- EXERCISE INSTRUCTIONS -
Keep to one stretch of the data below, the lines from the one with "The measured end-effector" up to and including the one with "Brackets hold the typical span", and return that stretch exactly.

- STORED DATA -
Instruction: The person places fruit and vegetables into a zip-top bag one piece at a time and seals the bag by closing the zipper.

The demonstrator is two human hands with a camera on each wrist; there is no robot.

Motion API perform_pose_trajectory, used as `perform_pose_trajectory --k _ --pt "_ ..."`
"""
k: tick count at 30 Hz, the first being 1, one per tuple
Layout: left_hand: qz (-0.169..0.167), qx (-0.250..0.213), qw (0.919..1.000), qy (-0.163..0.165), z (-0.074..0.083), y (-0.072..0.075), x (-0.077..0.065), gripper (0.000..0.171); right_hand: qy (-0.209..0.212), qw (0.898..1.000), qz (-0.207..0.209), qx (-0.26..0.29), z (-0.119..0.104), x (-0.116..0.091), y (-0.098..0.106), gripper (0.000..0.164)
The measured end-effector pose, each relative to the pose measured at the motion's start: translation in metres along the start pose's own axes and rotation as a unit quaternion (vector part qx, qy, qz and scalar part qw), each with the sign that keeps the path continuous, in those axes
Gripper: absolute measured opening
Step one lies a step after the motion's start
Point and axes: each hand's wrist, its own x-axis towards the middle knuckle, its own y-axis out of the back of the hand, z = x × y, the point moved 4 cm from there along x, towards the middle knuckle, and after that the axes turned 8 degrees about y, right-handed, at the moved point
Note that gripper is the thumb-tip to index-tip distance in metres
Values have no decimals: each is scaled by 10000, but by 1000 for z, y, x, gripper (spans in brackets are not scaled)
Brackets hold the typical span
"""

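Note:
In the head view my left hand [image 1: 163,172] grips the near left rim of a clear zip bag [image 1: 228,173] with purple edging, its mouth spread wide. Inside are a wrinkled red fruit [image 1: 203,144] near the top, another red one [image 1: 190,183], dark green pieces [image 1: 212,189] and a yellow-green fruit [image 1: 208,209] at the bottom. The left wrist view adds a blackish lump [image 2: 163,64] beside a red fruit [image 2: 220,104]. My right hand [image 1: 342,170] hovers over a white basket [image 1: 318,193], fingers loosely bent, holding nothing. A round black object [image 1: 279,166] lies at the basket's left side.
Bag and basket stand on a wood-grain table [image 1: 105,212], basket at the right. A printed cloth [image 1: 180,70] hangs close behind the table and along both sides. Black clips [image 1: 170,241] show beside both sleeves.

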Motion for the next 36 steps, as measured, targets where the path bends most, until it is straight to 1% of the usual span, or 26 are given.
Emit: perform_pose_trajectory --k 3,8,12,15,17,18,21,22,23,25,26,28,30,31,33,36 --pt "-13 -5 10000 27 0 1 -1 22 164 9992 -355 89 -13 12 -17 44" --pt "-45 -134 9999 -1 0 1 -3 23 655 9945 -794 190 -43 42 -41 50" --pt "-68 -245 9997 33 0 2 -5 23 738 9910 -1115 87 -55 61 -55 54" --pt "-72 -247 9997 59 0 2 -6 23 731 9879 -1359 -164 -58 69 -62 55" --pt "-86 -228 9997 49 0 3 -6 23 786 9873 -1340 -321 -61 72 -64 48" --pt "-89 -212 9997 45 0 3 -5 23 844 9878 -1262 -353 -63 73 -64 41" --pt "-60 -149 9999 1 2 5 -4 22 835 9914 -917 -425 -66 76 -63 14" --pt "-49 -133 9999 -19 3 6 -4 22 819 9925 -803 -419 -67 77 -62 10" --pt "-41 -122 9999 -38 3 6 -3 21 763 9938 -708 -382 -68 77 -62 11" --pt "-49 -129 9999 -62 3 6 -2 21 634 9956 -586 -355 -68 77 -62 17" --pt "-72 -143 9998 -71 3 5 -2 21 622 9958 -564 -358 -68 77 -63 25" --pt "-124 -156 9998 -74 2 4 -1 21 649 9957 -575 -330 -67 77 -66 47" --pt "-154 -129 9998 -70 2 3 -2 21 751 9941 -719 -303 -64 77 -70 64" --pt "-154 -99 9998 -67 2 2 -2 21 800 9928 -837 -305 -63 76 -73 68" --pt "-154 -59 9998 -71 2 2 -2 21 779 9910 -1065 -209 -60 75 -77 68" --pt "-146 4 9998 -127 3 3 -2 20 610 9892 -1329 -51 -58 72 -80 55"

- WRITTEN ANSWER -
The measured end-effector pose, each relative to the pose measured at the motion's start: translation in metres along the start pose's own axes and rotation as a unit quaternion (vector part qx, qy, qz and scalar part qw), each with the sign that keeps the path continuous, in those axes
Gripper: absolute measured opening
Step one lies a step after the motion's start
Point and axes: each hand's wrist, its own x-axis towards the middle knuckle, its own y-axis out of the back of the hand, z = x × y, the point moved 4 cm from there along x, towards the middle knuckle, and after that the axes turned 8 degrees about y, right-handed, at the moved point
Note that gripper is the thumb-tip to index-tip distance in metres
Values have no decimals: each is scaled by 10000, but by 1000 for z, y, x, gripper (spans in brackets are not scaled)
Brackets hold the typical span

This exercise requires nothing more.